Parsons takes issue with several of the trial judge's findings as to alleged damages incurred by it. Among other rulings, the trial court held that the cost of repairs to the rig was $323.39. The court also permitted recovery for Polar's use of Parsons' compressor for two months. The trial court, further, allowed recovery for a missing down-hole hammer and denied relief for other accessories allegedly missing. Parsons argues that these findings were in error.

This court's inquiry into Parsons' allegations "is limited to [determining] whether there is evidence in the record to support the finding of the trial court." Jensen v. Brooks, 88 Nev. 651, 653, 503 P.2d 1224 (1972). In calculating the amount of damages, a trial judge is "clothed with a wide discretion. In the absence of a showing of an abuse of such discretion its determination will not be disturbed on review." Bigler v. Richards, 151 Colo. 325, 377 P.2d 552, 553 (1963). The lower court's findings as to damages are supported by the record before us and do not evince an abuse of discretion.

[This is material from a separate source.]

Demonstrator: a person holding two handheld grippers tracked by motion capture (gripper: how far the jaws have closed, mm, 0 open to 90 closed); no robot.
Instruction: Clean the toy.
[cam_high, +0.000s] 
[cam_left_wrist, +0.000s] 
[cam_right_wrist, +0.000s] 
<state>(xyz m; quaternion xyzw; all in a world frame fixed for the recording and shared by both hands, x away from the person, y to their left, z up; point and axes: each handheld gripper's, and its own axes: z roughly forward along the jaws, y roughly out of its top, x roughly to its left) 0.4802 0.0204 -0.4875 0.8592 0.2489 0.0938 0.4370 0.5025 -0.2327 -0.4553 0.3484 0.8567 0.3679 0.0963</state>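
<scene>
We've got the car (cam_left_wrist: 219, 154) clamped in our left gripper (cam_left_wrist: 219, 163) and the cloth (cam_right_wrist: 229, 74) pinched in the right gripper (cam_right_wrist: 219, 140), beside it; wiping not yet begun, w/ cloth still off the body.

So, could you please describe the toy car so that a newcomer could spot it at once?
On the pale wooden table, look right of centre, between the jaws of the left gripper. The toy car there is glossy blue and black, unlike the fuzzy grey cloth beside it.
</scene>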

As previously noted, Polar was given the option of buying or returning the rig should Parsons' debt not be assigned within forty-five days of the contract date. Parsons contends that consideration for the option did not exist. Thus, according to Parsons, the contract was illusory.

Parsons' allegation distills to a conclusion that consideration for the condition in the contract is independent of consideration for the option. Consideration for the option, however, emanates from the condition in the contract. Had the assignment occurred within forty-five days, Polar would be required, under the contract, to purchase the rig. Polar's binding itself to such a restriction constitutes the detriment necessary to establish consideration for the option. (See Grant v. White, 103 Ariz. 257, 439 P.2d 828 (1968).) We conclude that Parsons' contention is baseless.

We have considered several other assertions proffered by Parsons and find them without merit.

Accordingly, we affirm the lower court's judgment.